**Problem statement**. Keep only the lines of the listing that include the word "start", and copy them.

**Data shown**.
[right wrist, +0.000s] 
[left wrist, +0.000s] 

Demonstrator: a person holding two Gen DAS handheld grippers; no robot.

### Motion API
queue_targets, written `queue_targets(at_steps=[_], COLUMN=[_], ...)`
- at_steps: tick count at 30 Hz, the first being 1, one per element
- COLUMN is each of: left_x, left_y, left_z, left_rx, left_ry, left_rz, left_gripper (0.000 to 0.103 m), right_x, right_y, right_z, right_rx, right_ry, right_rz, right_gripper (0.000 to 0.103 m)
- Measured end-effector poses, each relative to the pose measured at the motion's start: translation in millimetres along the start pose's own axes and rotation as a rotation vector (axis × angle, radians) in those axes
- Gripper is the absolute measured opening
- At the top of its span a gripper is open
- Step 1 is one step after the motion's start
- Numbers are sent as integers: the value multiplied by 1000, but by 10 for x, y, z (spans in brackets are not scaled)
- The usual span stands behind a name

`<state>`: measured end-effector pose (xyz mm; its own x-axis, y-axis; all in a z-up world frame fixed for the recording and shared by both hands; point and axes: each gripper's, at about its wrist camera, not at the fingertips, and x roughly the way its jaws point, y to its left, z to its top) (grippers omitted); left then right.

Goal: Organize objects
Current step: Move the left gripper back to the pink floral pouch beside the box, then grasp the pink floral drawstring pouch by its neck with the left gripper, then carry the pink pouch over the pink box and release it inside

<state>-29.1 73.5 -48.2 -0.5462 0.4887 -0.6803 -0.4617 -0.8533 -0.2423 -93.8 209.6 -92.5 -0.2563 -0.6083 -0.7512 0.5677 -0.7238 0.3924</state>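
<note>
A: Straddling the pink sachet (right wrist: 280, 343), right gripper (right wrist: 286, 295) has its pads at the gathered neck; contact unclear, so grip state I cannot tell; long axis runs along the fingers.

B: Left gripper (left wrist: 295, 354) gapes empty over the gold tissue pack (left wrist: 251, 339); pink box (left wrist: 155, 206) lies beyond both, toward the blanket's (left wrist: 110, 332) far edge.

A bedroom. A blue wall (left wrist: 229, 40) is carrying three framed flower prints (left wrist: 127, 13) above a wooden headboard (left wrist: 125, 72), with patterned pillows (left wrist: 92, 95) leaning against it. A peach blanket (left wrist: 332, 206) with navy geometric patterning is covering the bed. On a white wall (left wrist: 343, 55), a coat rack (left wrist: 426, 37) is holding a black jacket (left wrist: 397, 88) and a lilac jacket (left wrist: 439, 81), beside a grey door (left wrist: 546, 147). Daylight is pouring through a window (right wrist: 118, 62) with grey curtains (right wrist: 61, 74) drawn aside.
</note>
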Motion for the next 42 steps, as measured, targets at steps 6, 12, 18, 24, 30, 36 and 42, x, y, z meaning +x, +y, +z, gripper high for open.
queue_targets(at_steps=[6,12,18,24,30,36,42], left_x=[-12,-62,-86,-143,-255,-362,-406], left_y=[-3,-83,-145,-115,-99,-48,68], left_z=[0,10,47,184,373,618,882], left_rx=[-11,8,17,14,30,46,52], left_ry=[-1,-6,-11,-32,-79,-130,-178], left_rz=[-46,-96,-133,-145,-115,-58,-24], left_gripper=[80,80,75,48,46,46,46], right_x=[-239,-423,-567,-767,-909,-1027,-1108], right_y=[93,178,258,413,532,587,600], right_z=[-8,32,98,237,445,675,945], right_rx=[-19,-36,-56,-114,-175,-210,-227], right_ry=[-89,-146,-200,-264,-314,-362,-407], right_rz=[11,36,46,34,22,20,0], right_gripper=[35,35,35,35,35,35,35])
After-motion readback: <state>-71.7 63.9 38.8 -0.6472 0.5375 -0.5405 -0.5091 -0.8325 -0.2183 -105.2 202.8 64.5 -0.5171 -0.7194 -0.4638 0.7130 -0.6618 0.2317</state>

**Response for this exercise**.
- Measured end-effector poses, each relative to the pose measured at the motion's start: translation in millimetres along the start pose's own axes and rotation as a rotation vector (axis × angle, radians) in those axes
- Step 1 is one step after the motion's start

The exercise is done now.